▸ WORK REQUIRED:
Check each line of the listing for the string "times". Copy those where it appears.

[SUPPLIED MATERIAL Boundary: Start]

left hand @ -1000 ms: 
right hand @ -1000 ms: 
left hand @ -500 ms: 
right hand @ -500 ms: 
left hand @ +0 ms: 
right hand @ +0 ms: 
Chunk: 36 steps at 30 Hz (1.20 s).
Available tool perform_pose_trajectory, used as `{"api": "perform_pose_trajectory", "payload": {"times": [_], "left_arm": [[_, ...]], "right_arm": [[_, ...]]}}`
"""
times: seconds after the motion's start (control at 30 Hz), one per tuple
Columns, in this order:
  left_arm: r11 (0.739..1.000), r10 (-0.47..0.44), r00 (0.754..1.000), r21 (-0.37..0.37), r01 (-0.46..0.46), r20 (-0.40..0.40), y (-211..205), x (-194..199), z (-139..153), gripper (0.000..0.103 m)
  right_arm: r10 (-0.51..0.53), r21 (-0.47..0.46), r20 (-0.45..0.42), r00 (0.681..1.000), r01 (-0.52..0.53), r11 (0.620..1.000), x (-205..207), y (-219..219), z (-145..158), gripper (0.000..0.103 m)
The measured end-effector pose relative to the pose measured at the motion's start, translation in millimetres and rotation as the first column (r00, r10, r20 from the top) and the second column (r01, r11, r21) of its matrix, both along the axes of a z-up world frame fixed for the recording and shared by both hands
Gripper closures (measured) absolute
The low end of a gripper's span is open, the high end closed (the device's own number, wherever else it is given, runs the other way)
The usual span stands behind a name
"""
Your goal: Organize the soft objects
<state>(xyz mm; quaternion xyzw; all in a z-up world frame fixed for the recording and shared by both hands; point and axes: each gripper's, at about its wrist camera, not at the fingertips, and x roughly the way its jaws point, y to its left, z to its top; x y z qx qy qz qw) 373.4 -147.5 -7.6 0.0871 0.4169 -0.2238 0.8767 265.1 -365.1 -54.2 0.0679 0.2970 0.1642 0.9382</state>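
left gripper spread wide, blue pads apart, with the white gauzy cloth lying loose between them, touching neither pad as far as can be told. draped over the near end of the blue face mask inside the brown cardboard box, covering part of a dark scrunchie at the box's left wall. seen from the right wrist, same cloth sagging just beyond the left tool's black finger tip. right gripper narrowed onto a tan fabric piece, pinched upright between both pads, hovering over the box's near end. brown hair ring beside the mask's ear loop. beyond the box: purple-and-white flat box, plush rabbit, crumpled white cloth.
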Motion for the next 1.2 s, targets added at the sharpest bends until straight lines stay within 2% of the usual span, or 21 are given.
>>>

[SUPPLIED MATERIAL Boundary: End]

▸ RESPONSE TO THIS EXERCISE:
Available tool perform_pose_trajectory, used as `{"api": "perform_pose_trajectory", "payload": {"times": [_], "left_arm": [[_, ...]], "right_arm": [[_, ...]]}}`
times: seconds after the motion's start (control at 30 Hz), one per tuple

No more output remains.